Ici le centre de vérification du passage à l'an 2000. Êtes-vous toujours là ? Vos ceintures sont-elles bien attachées ? Les dérapages ne seront pas forcément contrôlés. En cette fin d'année, fin de siècle, fin de millénaire, le film s'accélère et nous allons vous livrer en snail mail, en vrac et en deux A4 feuilles, quelques vagabondages destinés aux âmes vaguelettes.
Je suis ému. Je tiens à remercier tout le monde, tous ceux qui nous ont répondu et ceux qui n'ont pas répondu, ceux qui ne recevront pas le numéro 2, les fidèles et les infidèles, etc. Merci aussi à Gilbert Bourdin qui a inspiré plusieurs colliers de Marina, à l'excellent ouvrage de Jean-Marie Vigoureux sur les pommes de Newton, au fameux futur bogue et à celui trop oublié de l'an 10.000, aux bonnes blagues de Tuléar, à la petite robe de Monica devenue trop petite, aux sculptures d'Ousmane Sow, à partir du mois de mars sur le Pont des Arts, à Boby Lapointe qui continue d'accompagner nos réveils, au collège de pataphysique, etc. Merci, surtout, de continuer à vous intéresser au Ricou, petit animal sauvage des pays tropicaux, difficile à rencontrer et qui se reproduit par portées de deux. Seuls quelques rares exemplaires en sont connus, que l'on peut apercevoir sur certaines photos satellites, approcher à la jumelle ou par courrier électronique.
Vous avez entre les mains le dernier PJRA. En effet, la direction du journal a décidé de changer de titre pour l'année prochaine et vous en aurez l'explication dans les pages qui suivent. En attendant, l'année a déjà commencé, ponctuelle comme un calendrier de la poste, belle comme un bal des pompiers. Pardon donc pour ce retard de publication à tous nos admirables lecteurs (que nous aimons malgré leurs mauvaises fréquentations), imputable au temps qui passe et à d'autres choses du même ordre céleste. Voilà donc de beaux souhaits, qui ont bien pris leur temps pour mûrir au soleil. Bonne et meilleure année et heureux voeux à vous.

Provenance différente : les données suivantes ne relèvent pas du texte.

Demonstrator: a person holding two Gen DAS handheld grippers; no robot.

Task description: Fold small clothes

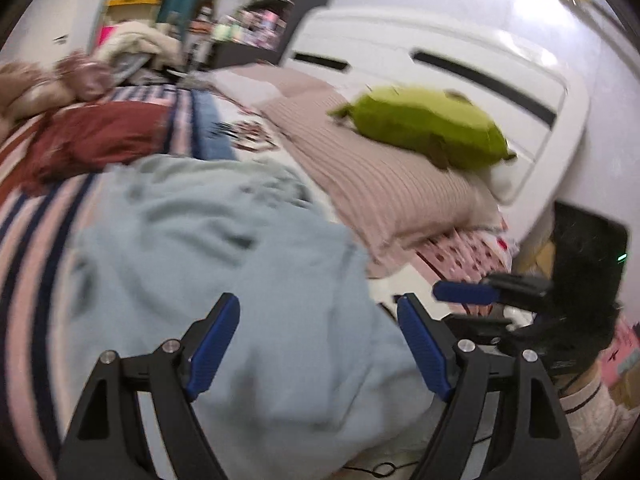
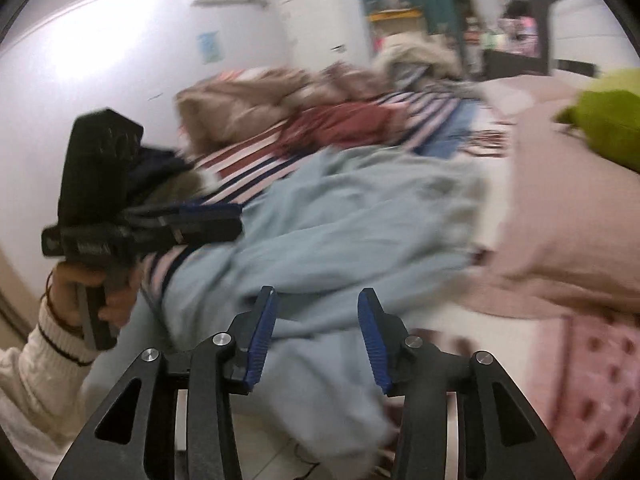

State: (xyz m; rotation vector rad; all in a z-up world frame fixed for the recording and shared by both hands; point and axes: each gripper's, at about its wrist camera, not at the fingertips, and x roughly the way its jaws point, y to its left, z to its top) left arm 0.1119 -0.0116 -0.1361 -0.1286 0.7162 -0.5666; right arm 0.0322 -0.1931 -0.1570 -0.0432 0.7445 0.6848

Pleins, de bonne heure, pour les garçons, et pour les filles de beaux nénés aussi.
X.R.





Toujours plus de travail

Le Projet Santé Abidjan s'achève, après une existence pas trop paisible, mais certainement très fructueuse. Un autre projet devrait prendre sa place, beaucoup plus ambitieux, avec beaucoup moins de moyens. C'est ce qu'on appelle une coopération franche et sincère dans un partenariat rénové ! Une cellule de crise s'est mise en place pour la gestion du trou noir qui, malgré les précautions d'usage, devrait durer près d'un an entre les deux projets. L'humeur sur place est maussade, le temps orageux. Quant au reste, l'image ci-dessous résume assez bien la situation.





PJRY ?

Au plan personnel, le ciel est plutôt bleu. Entre la pression abidjanaise, deux missions au Sénégal, une autre au Cameroun et plusieurs déplacements en Côte d'Ivoire profonde, mine de rien, les échéances s'échoient et la fameuse LTS (limite de temps de séjour, soit 6 ans) s'est rapprochée. La suite logique aurait pu être RMI, mais la coopération française - qui n'existe presque plus, mais qui l'aime bien encore -, a proposé la candidature de Xavier aux autorités camerounaises. Pas impossible, donc, que le prochain PJRA s'appelle Petit Journal des Ricou de Yaoundé.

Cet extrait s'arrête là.